The CBO said that net immigration was 3.3 million last year, but Barclays, in a new report on immigration that was part of the bank’s half-year outlook, said that it was 4 million. This was more than any other U.S. government agency.
According to the Barclays report, which is based on a new tracker it made by combining data from 14 official sources, the CBO didn’t take into account the record rise seen in December alone.
Since then, immigration has slowed down, but Barclays estimates that it is still much higher than it was in the past.
The Barclays report says that a lot of people coming to the U.S. for “humanitarian” reasons, mostly to look for asylum, is driving up immigration. If these asylum seekers from a changing group of Central and South American countries stay in the U.S. for at least 180 days, they can get a work permit.
The Barclays team, led by Marc Giannoni, says that the wave of immigration has helped the economy and lowered inflation.
The strong macro outlook is likely due in large part to the large increase in immigration that happened after the pandemic.

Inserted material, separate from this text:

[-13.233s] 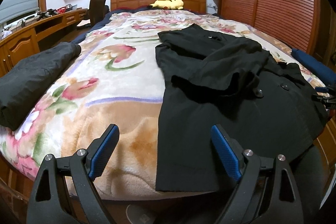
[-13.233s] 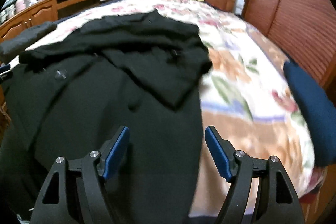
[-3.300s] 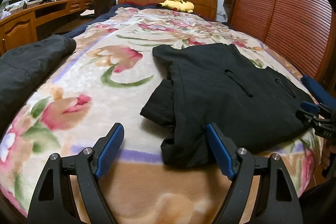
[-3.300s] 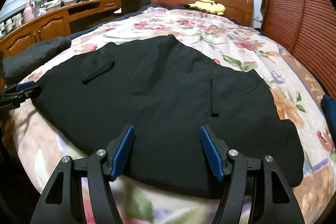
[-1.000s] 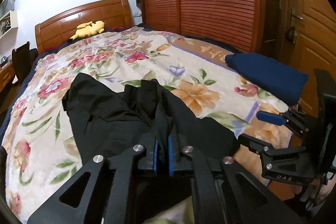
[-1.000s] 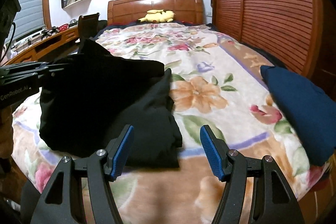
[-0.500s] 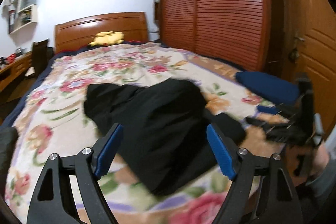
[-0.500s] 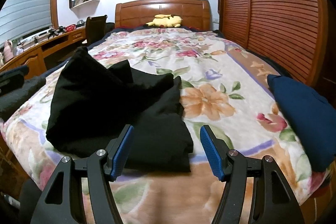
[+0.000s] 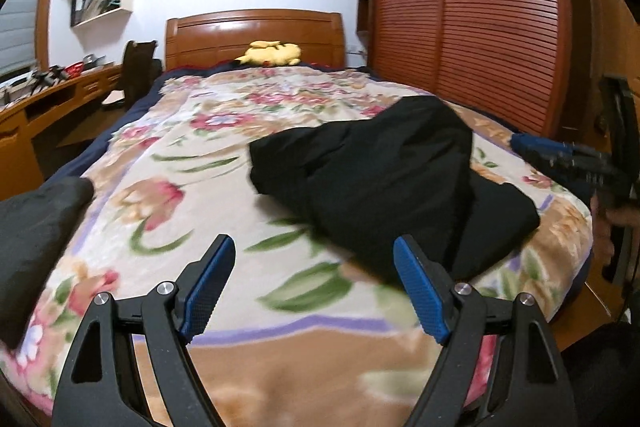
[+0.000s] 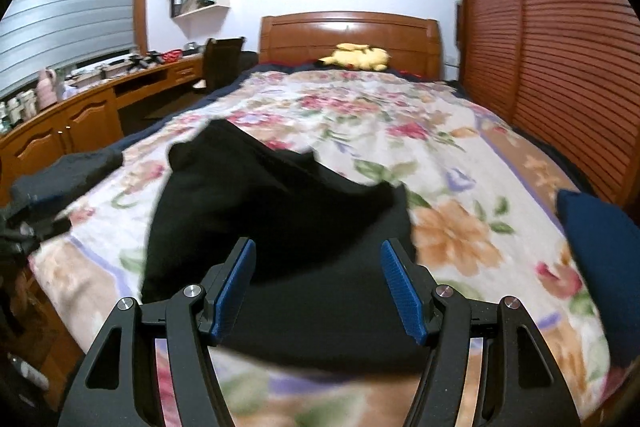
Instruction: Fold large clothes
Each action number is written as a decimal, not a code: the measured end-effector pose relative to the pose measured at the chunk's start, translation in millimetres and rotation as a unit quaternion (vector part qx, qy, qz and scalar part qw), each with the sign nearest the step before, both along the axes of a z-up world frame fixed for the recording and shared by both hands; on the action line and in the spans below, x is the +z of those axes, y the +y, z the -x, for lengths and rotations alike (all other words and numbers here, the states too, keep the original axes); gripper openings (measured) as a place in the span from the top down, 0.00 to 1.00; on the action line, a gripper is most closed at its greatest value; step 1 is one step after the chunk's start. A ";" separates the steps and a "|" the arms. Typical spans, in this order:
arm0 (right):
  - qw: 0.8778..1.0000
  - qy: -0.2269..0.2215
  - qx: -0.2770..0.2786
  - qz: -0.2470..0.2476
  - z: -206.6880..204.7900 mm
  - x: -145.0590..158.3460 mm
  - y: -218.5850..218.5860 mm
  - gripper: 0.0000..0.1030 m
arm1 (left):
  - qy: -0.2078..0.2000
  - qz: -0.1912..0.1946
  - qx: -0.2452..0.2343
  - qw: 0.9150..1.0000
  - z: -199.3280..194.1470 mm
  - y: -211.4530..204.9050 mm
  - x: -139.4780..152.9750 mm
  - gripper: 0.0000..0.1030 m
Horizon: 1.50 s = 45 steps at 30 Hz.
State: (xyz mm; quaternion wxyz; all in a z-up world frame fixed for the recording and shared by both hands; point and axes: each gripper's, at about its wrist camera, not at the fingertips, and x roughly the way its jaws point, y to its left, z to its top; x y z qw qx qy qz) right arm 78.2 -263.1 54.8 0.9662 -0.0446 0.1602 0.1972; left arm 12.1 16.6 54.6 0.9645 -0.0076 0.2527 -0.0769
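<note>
On the floral-blanket bed (image 9: 168,211), loosely folded black coat (image 9: 384,179) sits humped at two o'clock; left gripper (image 9: 314,287) and right gripper (image 10: 318,291) jaws spread, empty. Raised top fold may slump open.

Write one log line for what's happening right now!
left tongs: open, empty | right tongs: open, empty | black coat: folded, bunched on floral blanket

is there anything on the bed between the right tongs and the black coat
Nothing visible. The right tongs stand open right over the near edge of the folded black coat, with only the floral blanket around it. The navy bundle lies off to the side, clear of the path.
</note>
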 end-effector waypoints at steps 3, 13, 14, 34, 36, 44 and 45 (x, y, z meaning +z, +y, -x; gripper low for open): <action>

This helped ease the tight labor supply that existed after the pandemic and also directly boosted aggregate demand, say the authors.

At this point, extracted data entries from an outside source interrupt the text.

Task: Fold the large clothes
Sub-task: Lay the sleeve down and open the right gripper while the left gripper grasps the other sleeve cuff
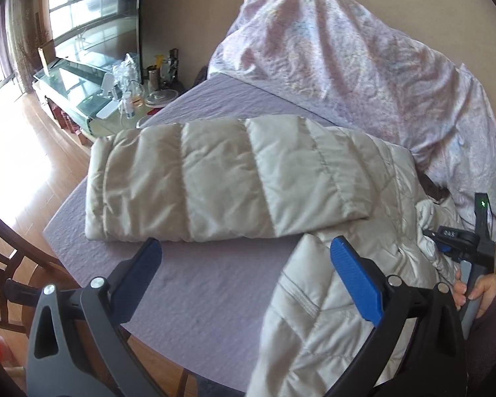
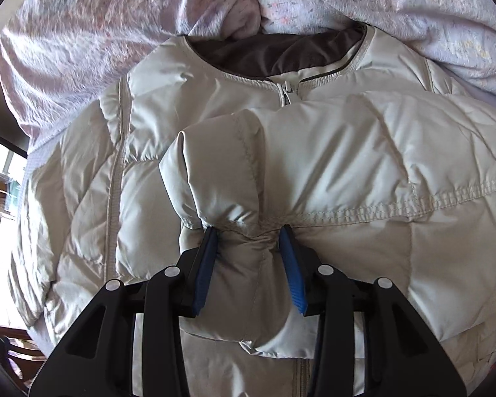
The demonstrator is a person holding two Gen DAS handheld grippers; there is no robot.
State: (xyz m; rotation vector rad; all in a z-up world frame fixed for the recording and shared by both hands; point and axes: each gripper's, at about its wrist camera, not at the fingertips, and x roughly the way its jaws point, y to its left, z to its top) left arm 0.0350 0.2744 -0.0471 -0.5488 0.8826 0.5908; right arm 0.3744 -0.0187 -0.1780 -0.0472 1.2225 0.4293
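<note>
A pale beige quilted puffer jacket [image 1: 228,178] lies on a lilac-covered surface [image 1: 195,294]. One sleeve stretches out to the left. My left gripper [image 1: 248,258] is open and empty above the lilac cover, its right finger [image 1: 353,278] next to the jacket's near part. My right gripper [image 2: 249,235] is shut on the cuff end of the jacket's other sleeve [image 2: 248,264], which is folded across the chest, below the zipper [image 2: 286,94] and dark-lined collar [image 2: 274,53]. The right gripper also shows in the left wrist view [image 1: 446,238], held by a hand at the jacket's right side.
A crumpled pink-and-lilac floral duvet [image 1: 347,53] is heaped behind the jacket. A glass-topped table [image 1: 92,92] with bottles and jars stands beyond the far left corner. A dark wooden chair [image 1: 6,264] stands at the near left, over a wooden floor [image 1: 33,152].
</note>
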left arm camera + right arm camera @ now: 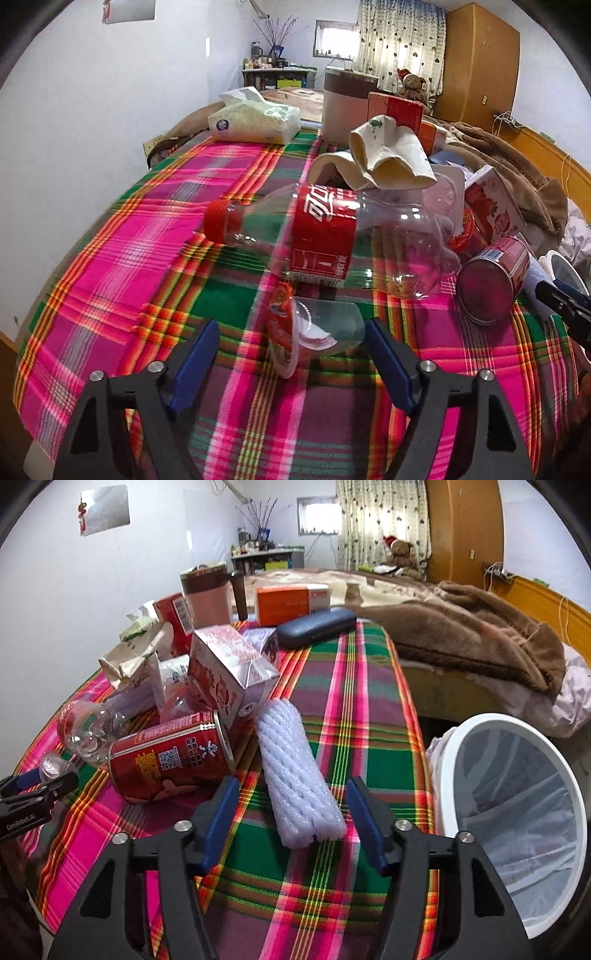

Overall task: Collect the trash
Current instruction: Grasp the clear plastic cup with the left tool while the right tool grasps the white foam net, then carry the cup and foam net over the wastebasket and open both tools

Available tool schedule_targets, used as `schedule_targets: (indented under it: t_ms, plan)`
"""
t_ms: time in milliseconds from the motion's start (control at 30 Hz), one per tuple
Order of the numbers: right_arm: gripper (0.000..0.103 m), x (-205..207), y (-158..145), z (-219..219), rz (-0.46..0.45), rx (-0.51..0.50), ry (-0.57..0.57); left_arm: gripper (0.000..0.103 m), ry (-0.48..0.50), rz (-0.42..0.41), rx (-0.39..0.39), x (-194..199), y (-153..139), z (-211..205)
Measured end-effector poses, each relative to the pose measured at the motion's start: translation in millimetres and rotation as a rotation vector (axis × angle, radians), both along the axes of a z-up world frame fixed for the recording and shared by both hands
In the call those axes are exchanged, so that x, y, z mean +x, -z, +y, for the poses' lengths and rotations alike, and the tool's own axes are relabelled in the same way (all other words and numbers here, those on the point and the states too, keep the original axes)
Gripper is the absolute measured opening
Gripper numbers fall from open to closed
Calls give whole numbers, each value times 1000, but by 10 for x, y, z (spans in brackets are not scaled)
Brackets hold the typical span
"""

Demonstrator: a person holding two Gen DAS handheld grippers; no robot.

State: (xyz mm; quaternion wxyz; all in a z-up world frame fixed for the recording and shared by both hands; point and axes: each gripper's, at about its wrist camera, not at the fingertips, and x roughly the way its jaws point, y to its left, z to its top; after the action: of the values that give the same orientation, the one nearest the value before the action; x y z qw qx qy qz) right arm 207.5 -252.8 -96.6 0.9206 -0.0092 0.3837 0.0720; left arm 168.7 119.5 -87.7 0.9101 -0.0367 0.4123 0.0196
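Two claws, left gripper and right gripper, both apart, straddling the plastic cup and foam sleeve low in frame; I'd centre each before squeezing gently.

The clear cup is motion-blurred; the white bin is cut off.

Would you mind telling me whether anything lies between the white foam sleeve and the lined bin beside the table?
Nothing visible does. The foam sleeve lies between the right gripper's open fingers, and only bare plaid cloth separates it from the bin off the table's edge.
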Motion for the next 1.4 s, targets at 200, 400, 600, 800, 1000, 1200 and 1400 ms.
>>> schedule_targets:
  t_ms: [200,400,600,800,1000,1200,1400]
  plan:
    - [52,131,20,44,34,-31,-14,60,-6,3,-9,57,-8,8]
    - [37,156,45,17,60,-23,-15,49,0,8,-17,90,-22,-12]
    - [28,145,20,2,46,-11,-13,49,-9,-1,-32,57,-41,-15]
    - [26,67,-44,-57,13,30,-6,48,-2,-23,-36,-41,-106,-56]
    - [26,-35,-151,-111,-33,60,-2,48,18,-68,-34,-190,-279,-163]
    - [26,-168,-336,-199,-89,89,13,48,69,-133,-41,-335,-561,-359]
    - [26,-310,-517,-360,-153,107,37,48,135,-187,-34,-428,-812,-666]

“We think that labor shortages would have been a bigger headwind if this factor hadn’t been present.” This could have made wage and price pressures worse, which is why monetary policy had to be tightened.
They say that the 4 million more immigrants who came to the U.S. last year increased the labor force by 2.5 million people and were responsible for about three-quarters of the rise in private payroll jobs over the past year.
About a third of the growth in output came from the hours worked by immigrants, which made up for the drop in hours worked by native-born workers.
Before the election, the Biden administration tried to stop people from coming to the U.S. They think that if the government sticks to the policies from the first Trump administration, payroll gains will be cut by about 125,000 per month next year. If the government doesn’t change its recent executive action, payroll gains will be cut by about 65,000 per month next year.
The new Biden rules started on June 4, but they won’t show up in the labor data yet because people who come to the U.S. as humanitarian immigrants have to wait six months before they can get work authorization, they say.
The Labor Department said that nonfarm payrolls went up by 272,000 in May and have been going up by an average of 232,000 per month for the last twelve months.